Arkansas suffered through its worst season since 2009-10 in the Razorbacks’ most recent season. Before that, Musselman led the Hogs to back-to-back Elite Eights and followed with a Sweet 16 appearance in 2023.

If the contract is approved, as it is expected to be, reports state the athletic department is likely to introduce Calipari at a press conference Wednesday evening.

Sam Pittman has thoughts on Arkansas’ reported hiring of John Calipari

Sam Pittman provided some advice for Arkansas’ next basketball coach, but neither confirmed nor denied it was going to be John Calipari.

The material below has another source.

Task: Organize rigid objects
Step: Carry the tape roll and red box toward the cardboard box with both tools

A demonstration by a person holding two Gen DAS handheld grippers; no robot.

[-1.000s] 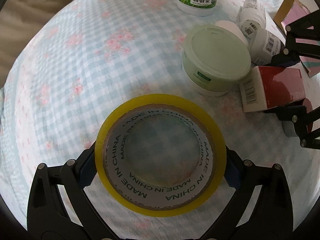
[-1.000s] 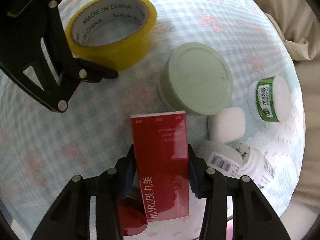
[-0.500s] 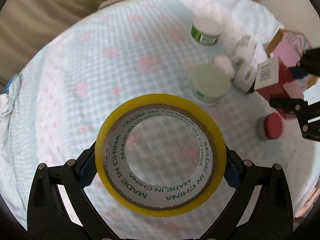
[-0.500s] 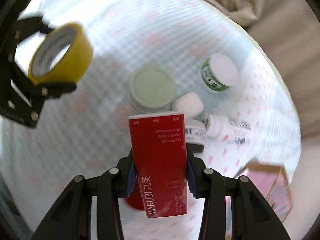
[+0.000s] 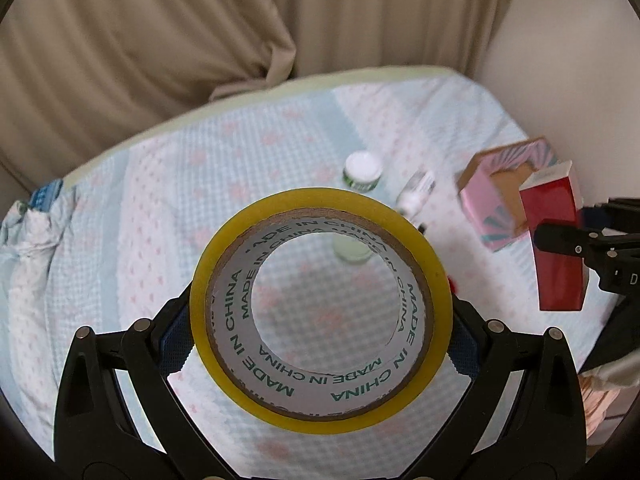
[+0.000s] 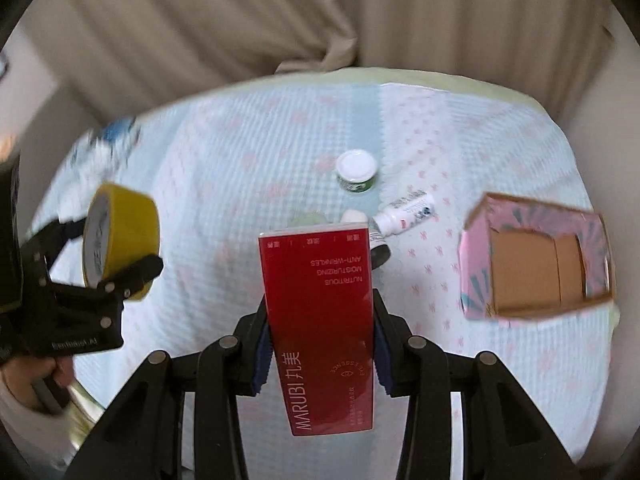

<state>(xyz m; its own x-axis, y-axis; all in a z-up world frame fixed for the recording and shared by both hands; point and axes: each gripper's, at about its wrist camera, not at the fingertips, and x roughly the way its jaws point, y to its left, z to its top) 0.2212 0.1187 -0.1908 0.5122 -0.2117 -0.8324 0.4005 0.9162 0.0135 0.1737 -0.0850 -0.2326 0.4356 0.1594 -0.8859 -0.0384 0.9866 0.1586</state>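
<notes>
— Nearest the left wrist lens, what fills the view?

— The left gripper (image 5: 321, 332), its blue pads clamped on either side of a yellow tape roll (image 5: 320, 312) held clear above the bed (image 5: 160, 208). The roll's ring hides much of what lies below; through its hole only the checked cover and part of a pale green tub (image 5: 352, 250) show.

— And the other one?

— The right gripper (image 6: 319, 344) is closed on a red carton (image 6: 320, 320), gripped by its long sides, also up in the air. The carton covers most of the green tub and a small white case (image 6: 354, 216) behind it; only slivers of each peek over its top edge.

— What is further off, down on the cover?

— A white bottle (image 6: 406, 214) lying on its side, its dark cap half hidden by the carton. Beyond it, a white-lidded jar with a green label (image 6: 356, 172), standing upright. To the right, an open pink box (image 6: 536, 256) showing a brown cardboard inside; its edges are blurred.

— Anything at the margins?

— In the right wrist view a hand (image 6: 36, 376) on the left gripper's grip is cut off by the frame. A small red patch beside the tape roll in the left view is too hidden to name. Beige curtains (image 5: 160, 40) hang behind the bed.
</notes>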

Sam Pittman has some advice for Arkansas’ next basketball coach, who, by the way, is reported to be former Kentucky coach John Calipari.

Pittman didn’t confirm or deny the reports, of course, but made it clear he was quite aware his next fellow head man in the athletic department will likely be Calipari.

“Well, I live in Arkansas,” Pittman said.

Pittman reflected on his interactions with athletic director Hunter Yurachek from when Pittman ws hired by the AD back in 2019. The coach said almost everything Yurachek told him and the way Yurachek acted during that process has maintained.

“I believe in Hunter Yurachek. He’ll find the best guy. I guess according to everybody, we found him. I don’t know him well, but if he’s a good coach we probably hit a pretty good home run. Maybe hit a grand slam,” Pittman said.

Yurachek hasn’t changed in the nearly five years Pittman has been back at Arkansas. He was the Razorbacks offensive line coach under head coach Bret Bielema in the mid 2010s, though the athletic director at that time was Jeff Long.

“He’s going to tell you what needs to be done and what you’re doing well, what you need to improve on. Very direct, very honest and he stays to his word. That’s what the new basketball coach can expect,” Pittman said.

Calipari officially announces exit from Kentucky in video

John Calipari said goodbye to Kentucky in a nearly four-minute video. You can watch it here.

John Calipari started the day as Kentucky basketball coach John Calipari. He’ll finish it as former Kentucky basketball coach John Calipari.

The ex-Wildcats coach is reportedly in agreement to become the next basketball coach at Arkansas. As of Tuesday at 3:30 p.m., the only official domino to fall to that end was Calipari’s announcement that would be leaving Kentucky after 15 seasons.

Arkansas was in need of a new coach after Eric Musselman left the team to take the job at USC. The Razorbacks reportedly went after Chris Beard and Jerome Tang, both of whom spurned the offer. Will Wade was a high-priority candidate, but various forces stopped that from going far.

Calipari won a national championship with Kentucky in 2012 and took the Wildcats to four Final fours. None of those trips, however, had come since 2015. Combine that with a nine-win season in 2021 and three straight seasons since without Kentucky going further than the Round of 32 and some Kentucky fans and administrators had more than cold feet.

Arkansas and Calipari reportedly came to an agreement Sunday night. He posted a goodbye video to Kentucky on social media Tuesday afternoon, making no mention of Arkansas

“It’s been a beautiful time for us,” Calipari said. “This is a dream job. It was my dream job. … We’ve realized this program probably needs to hear another voice.”

Reports have put Calipari’s deal at Arkansas for five years, during which he was reportedly going to make between $7.5 million and $8 million.